WHAT THE TASK REQUIRES: Filter the material below so that only lines containing "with" remain.

MATERIAL PROVIDED:
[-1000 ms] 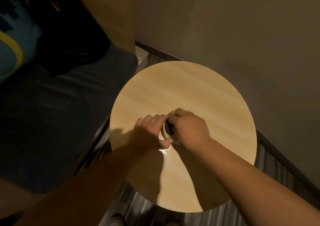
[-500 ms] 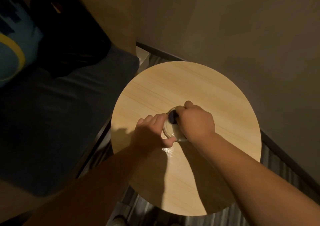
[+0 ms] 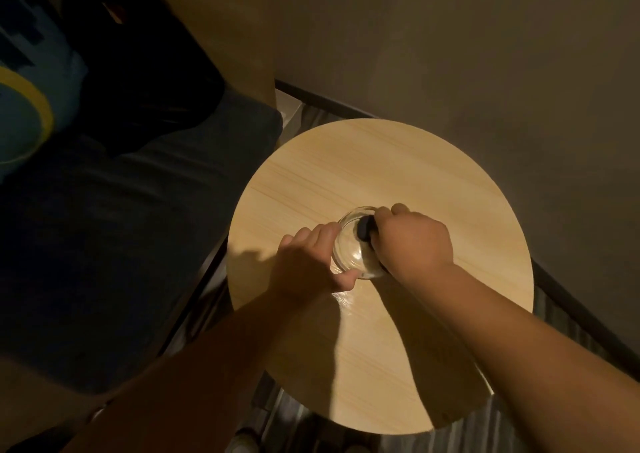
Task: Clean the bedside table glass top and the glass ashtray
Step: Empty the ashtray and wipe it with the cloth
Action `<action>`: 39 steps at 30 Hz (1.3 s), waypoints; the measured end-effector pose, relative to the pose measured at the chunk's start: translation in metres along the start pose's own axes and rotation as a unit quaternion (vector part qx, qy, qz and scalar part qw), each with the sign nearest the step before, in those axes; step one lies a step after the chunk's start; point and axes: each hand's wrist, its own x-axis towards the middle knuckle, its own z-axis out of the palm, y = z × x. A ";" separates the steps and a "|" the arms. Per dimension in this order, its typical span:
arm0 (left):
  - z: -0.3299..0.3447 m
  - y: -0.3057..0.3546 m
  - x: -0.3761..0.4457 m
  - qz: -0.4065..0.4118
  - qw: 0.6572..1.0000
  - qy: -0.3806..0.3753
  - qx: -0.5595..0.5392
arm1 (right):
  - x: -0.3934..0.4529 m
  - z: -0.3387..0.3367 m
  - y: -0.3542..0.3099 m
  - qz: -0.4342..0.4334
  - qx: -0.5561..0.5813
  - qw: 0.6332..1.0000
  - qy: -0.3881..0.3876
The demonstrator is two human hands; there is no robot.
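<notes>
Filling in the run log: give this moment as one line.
stage: ashtray wipe | left hand: steadies glass ashtray | right hand: presses dark cloth inside it | round table: otherwise bare

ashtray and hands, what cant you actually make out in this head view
- Dark item in the right hand: mostly hidden in the fist; cloth or sponge unclear.
- Glass ashtray: near and right rims covered by both hands; cleanliness unreadable in dim light.
- Left hand: fingertips hidden behind the ashtray.
- Table: legs hidden under the top.
</notes>
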 end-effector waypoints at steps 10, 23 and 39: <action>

RESPONSE FOR THIS EXERCISE:
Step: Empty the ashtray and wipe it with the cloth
Action `<action>`: 39 steps at 30 Hz (1.3 s), waypoints; the measured end-effector pose, relative to the pose measured at the chunk's start: translation in metres along the start pose's own axes and rotation as a unit quaternion (vector part qx, qy, qz and scalar part qw), each with the sign nearest the step before, in those axes; step one lies a step after the chunk's start; point and axes: each hand's wrist, its own x-axis towards the middle knuckle, its own z-axis out of the palm, y = z × x. A ";" separates the steps and a "|" the arms. Per dimension in this order, its typical span:

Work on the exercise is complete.